O banco mau italiano

Artigo de Ricardo Cabral.


Na Itália, a medida mais lata de crédito mal parado – que se considera não será integralmente pago – ascende a 360 mil milhões de euros ( duas vezes o PIB de Portugal ). O crédito mal parado concedido a credores já considerados insolventes atinge os 200 mil milhões de euros. Ou seja, esse crédito terá de ser reestruturado. A banca italiana já reconheceu uma parte significativa das perdas nesses empréstimos (57,5%), valorizando-os a 42,5% do seu valor inicial. Mas será que chega? Provavelmente não: em Novembro de 2015, a Comissão Europeia obrigou 4 pequenos bancos a valorizar esse crédito mal parado a 18% do seu valor inicial.

Para fazer face a este problema o governo italiano negociou com a Comissão Europeia a criação de um novo fundo “privado” designado Atlante. Esse fundo privado compraria cerca de 70 mil milhões de euros de crédito mal parado aos bancos italianos e depois iria “reformatá-los” (securitização) de forma a criar dois ou três tipos de dívida: júnior, mezzanine e sénior.

A dívida júnior e mezzanine seria vendida a investidores privados. Após a venda de 50% da dívida júnior, o Estado italiano concederia uma garantia pública sobre a dívida sénior emitida por esse fundo privado – que pode representar até 80% do crédito mal parado, ou seja, possivelmente até cerca de 24 mil milhões de euros de garantias públicas (=0,8*0,425*70) –, contra o pagamento de uma taxa anual.

A Direcção Geral da Concorrência (DGComp) da Comissão Europeia, em Fevereiro de 2016, considerou que o fundo privado e a carta de compromisso do governo italiano asseguravam que o mecanismo proposto (e, em particular, as garantias públicas) estariam “livres de ajuda estatal na acepção das regras da UE relativas aos auxílios estatais”, autorizando o seu funcionamento durante 18 meses. É difícil compreender mais este veredicto da DGComp …

Afigura-se-me que existem problemas com a solução proposta pelo governo italiano e com o papel da DGComp nesta medida. Saliento alguns:

Primeiro a proposta, essencialmente, faz com o crédito mal parado da banca italiana o que os bancos de investimento americanos fizeram (com ajuda das agências de rating)  com o crédito subprime, nos anos que precederam a crise financeira em 2007-2009. Ou seja, pura reengenharia financeira.

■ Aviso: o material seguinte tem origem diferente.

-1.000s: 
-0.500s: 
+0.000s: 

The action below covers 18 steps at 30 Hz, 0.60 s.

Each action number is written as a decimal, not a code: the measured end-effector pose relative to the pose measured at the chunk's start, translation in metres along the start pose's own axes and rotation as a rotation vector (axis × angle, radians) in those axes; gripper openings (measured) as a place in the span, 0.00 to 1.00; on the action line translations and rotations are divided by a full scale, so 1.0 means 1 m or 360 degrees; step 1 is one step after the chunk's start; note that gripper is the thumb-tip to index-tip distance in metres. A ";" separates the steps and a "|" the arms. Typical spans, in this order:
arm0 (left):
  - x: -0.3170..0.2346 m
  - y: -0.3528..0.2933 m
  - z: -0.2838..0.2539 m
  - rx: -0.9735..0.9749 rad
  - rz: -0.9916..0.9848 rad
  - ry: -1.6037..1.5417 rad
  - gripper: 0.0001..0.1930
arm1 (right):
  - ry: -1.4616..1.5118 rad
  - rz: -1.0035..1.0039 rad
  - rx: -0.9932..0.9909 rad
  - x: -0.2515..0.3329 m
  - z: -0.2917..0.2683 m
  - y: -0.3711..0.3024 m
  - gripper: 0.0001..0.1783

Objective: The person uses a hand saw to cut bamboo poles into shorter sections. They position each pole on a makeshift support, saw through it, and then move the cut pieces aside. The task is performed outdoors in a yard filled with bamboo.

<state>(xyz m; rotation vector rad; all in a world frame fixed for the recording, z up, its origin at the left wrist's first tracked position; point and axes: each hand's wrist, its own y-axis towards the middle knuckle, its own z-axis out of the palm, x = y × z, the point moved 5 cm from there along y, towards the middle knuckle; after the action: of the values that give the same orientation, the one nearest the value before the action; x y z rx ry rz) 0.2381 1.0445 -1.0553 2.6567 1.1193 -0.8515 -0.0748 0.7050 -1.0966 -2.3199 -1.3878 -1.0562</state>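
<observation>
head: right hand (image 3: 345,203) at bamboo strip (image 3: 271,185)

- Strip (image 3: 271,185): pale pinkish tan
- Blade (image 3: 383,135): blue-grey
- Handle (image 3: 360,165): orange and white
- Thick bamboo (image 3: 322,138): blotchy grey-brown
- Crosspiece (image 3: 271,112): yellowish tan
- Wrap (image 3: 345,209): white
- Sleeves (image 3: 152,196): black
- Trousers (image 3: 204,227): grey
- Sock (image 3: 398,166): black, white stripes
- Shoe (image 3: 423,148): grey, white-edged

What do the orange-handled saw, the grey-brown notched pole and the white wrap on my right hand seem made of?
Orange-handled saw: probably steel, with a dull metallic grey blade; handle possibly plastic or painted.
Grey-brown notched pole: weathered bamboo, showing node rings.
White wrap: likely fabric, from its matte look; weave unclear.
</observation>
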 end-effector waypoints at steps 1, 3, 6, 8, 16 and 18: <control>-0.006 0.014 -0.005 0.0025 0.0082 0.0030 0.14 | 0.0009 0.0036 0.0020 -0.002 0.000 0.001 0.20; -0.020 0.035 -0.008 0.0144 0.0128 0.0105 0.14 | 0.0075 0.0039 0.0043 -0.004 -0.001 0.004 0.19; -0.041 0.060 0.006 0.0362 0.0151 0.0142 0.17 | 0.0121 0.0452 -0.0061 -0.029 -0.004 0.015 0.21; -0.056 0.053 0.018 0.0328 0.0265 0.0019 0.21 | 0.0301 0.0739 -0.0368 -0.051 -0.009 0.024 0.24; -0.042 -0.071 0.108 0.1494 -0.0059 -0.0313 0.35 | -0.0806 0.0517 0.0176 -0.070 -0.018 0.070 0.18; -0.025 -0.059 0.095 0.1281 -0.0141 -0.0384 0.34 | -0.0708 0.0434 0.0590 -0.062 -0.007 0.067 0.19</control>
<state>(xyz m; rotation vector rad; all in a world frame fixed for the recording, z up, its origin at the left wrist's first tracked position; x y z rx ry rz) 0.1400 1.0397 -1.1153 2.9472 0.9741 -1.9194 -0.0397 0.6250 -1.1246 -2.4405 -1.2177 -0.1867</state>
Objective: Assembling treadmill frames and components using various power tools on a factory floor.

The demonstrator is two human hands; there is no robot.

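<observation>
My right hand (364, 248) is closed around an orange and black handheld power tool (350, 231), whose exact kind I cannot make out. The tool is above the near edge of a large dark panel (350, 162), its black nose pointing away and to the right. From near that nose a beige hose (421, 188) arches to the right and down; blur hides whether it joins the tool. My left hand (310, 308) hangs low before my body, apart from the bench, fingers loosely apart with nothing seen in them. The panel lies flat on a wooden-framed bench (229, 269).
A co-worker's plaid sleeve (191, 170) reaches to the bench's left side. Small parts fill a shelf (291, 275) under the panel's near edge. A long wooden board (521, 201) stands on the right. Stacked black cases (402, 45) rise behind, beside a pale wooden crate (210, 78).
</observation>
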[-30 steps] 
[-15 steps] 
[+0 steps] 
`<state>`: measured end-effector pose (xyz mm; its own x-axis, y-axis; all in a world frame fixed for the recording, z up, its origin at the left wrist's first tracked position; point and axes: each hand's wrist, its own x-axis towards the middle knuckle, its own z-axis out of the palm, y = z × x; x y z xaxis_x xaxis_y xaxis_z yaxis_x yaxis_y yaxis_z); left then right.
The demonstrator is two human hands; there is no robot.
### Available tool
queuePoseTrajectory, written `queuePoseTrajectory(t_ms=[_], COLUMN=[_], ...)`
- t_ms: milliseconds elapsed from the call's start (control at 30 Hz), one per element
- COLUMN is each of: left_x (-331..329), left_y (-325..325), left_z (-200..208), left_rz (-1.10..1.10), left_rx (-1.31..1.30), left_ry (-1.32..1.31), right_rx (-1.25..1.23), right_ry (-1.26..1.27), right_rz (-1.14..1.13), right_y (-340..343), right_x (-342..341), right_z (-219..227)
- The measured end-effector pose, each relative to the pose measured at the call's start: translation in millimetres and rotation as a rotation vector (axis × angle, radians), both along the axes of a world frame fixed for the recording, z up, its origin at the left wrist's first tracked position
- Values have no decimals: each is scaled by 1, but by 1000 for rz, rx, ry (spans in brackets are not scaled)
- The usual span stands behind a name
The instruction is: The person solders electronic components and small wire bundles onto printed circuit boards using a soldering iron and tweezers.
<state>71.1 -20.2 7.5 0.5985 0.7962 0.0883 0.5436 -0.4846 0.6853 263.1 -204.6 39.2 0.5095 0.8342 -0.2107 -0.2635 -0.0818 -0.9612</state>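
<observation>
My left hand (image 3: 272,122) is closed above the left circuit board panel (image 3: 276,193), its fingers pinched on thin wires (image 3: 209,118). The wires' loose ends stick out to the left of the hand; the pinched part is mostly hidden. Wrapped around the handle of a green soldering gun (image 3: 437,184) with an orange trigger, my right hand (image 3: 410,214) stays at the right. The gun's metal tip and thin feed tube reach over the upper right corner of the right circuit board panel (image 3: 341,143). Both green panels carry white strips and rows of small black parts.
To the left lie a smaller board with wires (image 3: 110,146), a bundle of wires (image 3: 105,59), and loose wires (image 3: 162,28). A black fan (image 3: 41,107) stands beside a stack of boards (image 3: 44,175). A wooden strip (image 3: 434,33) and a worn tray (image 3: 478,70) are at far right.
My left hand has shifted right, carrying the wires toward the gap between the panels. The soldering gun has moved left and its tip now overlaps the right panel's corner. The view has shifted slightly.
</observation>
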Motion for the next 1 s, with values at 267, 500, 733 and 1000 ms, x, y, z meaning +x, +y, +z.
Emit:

Segundo, a securitização parece-me uma forma de baralhar as cartas tornando mais complexo algo que é simples. O objectivo parece ser criar instrumentos de dívida com rating de “investimento” (“investment grade”), garantidos pelo Estado italiano, que posteriormente poderiam ser adquiridos por investidores privados, mas também ser aceites como colateral nas operações de cedência de liquidez do Eurosistema, ou mesmo possivelmente adquiridos pelo Eurosistema no seu programa de compra de dívida pública e privada (“OMT”).

Em vez da reformatação dos instrumentos de dívida (“securitização”), que gera enormes custos, seria possível obter resultados equivalentes, de forma mais simples, transparente e económica, se o fundo mantivesse todos os créditos em carteira adquirindo-os com um desconto (“haircut”) mínimo de 20%. E, posteriormente, emitisse dívida garantida pelo Estado italiano.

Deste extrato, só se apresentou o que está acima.